İki gün geçmiş ama cevap yazmadan geçemeyeceğim, çünkü çok sevdiğim bir konu.
Dünyada 1 numarayız diyebilir miyim bilmiyorum, ama çok iyi bir seviyede olduğumuz kesin. Belki de dijital yayınlar ve yapımları gelişmeden önce dünya lideriydik diyebiliriz. Ama dijital platformlar bölgesel yayınlara ve dublaja çok önem verdiler ve çıta yükseldi.
Ama biz bu sektörde 50-60 yıldır çok iyiyiz, en büyük nedeni de Yeşilçam'ın çok hızlı ve çok fazla film ürettiği zamanlarda oyuncuların dublaja vakti olmadığı için (bir çoğunun da sesi iyi olmadığı için) seslendirme sektörümüz çok gelişmiş.
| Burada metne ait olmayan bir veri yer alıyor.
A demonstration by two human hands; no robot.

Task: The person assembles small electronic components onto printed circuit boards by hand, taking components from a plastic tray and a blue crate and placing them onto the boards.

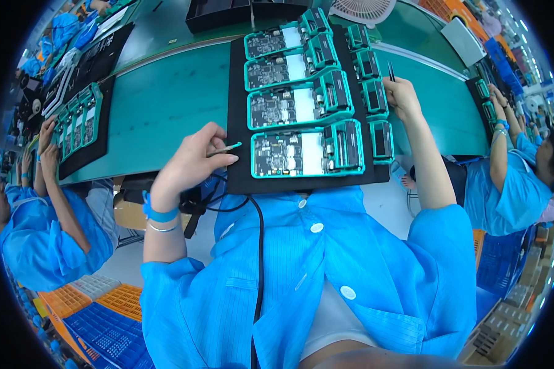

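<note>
My left hand [197, 150] is closed, thumb and forefinger pinching a small thin piece with a teal end [232, 147] at the left edge of a black mat [240, 169]. Beside it, a column of teal-framed circuit boards [278, 154] lies on the mat, each with a white block and a black part at its right. Smaller teal frames with dark inserts [382, 141] run down the mat's right side. Just right of these, my right hand [403, 98] grips dark tweezers [391, 71], their points upward and away from the boards.
Black trays [221, 15] and a white fan grille [363, 9] stand at the far side of the green bench [172, 98]. Co-workers in blue sit left [49, 246] and right [505, 197]. Baskets [108, 326] stand at lower left. A black cable [260, 258] hangs down my front.
</note>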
Filmin orjinal dilindeki senaryonun yani oyuncunun ağzından çıkan orjinal repliklerin çevirisindeki hatalar veya anlatım eksikleri değil konumuz bana göre. Konumuz bu işin teknik kısmındaki başarımız aslında.
Repliklerde Kullanılan kelime sayısı çeviri ile tam tutmadığında aynı anlatımı yapmak için zorlanıldığı kısımlar elbette olur.
2000'li yıllarda Hotbird uydusunda yabancı (çoğu avrupa) kanallarında holywood filmlerine denk gelirdim, neredeyse tamamı yukarıda denildiği gibi sesli betimleme şeklindeydi.
Yani filmin orjinal sesi, konuşmalarla birlikte tüm ses biraz kısılmış ve üstüne dublaj dilindeki adam/kadın simultane çeviri yapıyor gibi.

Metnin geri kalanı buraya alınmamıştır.